### Your assignment
Look through the listing below and write out exactly the lines from the line with "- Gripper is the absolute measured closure" to the line with "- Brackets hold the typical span", both included, and no others.
* * * * * * *
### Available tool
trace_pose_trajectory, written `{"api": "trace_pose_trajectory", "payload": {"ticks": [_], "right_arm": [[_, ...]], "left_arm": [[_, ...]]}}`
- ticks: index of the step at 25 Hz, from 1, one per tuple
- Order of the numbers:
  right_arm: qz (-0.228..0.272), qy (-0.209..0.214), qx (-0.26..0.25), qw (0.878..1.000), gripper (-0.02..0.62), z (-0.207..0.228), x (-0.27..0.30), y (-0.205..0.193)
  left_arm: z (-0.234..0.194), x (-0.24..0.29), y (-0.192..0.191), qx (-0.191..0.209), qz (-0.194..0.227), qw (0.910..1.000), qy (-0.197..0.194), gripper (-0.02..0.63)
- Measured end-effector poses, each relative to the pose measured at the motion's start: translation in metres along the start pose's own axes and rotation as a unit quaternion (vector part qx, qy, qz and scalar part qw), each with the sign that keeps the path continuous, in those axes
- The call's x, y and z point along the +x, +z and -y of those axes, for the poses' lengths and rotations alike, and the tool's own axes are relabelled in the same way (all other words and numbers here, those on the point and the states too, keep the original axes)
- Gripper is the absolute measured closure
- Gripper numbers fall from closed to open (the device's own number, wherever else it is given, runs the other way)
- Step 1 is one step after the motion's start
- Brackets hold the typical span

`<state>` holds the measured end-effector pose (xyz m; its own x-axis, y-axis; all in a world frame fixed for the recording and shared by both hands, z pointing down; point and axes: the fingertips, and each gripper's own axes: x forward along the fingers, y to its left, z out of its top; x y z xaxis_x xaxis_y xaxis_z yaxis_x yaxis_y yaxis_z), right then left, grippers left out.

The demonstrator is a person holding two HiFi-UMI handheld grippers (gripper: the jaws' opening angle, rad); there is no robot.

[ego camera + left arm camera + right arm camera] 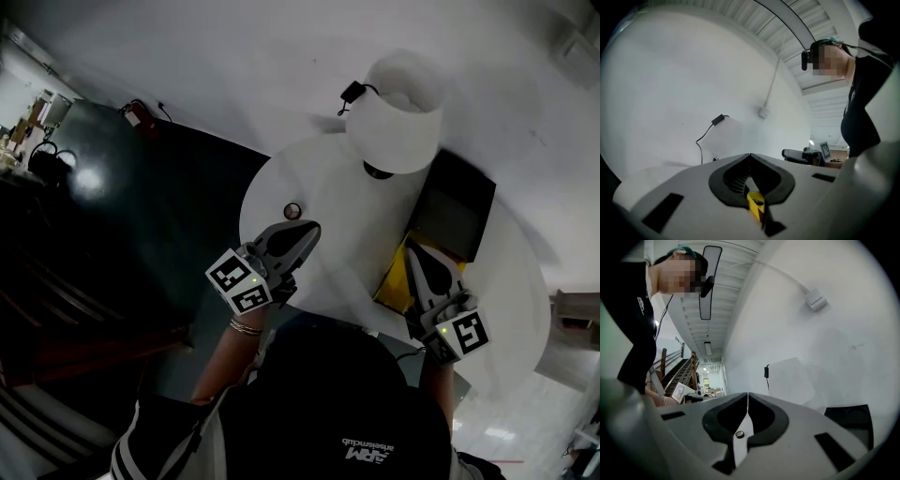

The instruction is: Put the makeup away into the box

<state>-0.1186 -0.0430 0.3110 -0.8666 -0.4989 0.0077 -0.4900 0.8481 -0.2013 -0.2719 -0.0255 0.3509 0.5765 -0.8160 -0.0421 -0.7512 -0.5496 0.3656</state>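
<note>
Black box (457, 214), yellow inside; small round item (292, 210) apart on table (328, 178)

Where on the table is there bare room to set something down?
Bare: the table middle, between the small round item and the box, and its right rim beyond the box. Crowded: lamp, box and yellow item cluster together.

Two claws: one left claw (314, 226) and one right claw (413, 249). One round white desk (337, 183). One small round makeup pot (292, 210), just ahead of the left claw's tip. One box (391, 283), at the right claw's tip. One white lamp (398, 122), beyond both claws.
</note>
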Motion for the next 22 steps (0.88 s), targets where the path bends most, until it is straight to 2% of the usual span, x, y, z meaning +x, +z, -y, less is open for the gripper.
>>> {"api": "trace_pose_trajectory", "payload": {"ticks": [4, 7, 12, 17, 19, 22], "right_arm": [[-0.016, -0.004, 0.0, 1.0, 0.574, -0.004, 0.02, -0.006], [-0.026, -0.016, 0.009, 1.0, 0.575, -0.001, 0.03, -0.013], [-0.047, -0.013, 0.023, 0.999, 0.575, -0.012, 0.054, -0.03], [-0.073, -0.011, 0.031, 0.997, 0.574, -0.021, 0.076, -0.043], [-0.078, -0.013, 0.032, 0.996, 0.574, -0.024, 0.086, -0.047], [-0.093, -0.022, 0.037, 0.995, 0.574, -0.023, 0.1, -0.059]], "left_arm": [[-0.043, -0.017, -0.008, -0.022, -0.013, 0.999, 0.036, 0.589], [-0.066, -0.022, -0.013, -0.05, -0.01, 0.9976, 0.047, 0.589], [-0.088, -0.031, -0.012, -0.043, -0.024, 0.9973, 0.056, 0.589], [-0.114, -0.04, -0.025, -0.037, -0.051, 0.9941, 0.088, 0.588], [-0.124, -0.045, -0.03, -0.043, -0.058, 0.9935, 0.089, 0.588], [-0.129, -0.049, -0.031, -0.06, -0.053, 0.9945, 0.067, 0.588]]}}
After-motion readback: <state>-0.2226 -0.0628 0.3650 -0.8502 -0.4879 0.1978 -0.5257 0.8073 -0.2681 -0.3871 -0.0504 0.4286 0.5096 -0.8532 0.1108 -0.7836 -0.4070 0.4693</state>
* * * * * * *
### Your solution
- Gripper is the absolute measured closure
- Gripper numbers fall from closed to open (the device's own number, wherever else it is given, runs the other way)
- Step 1 is one step after the motion's start
- Brackets hold the typical span

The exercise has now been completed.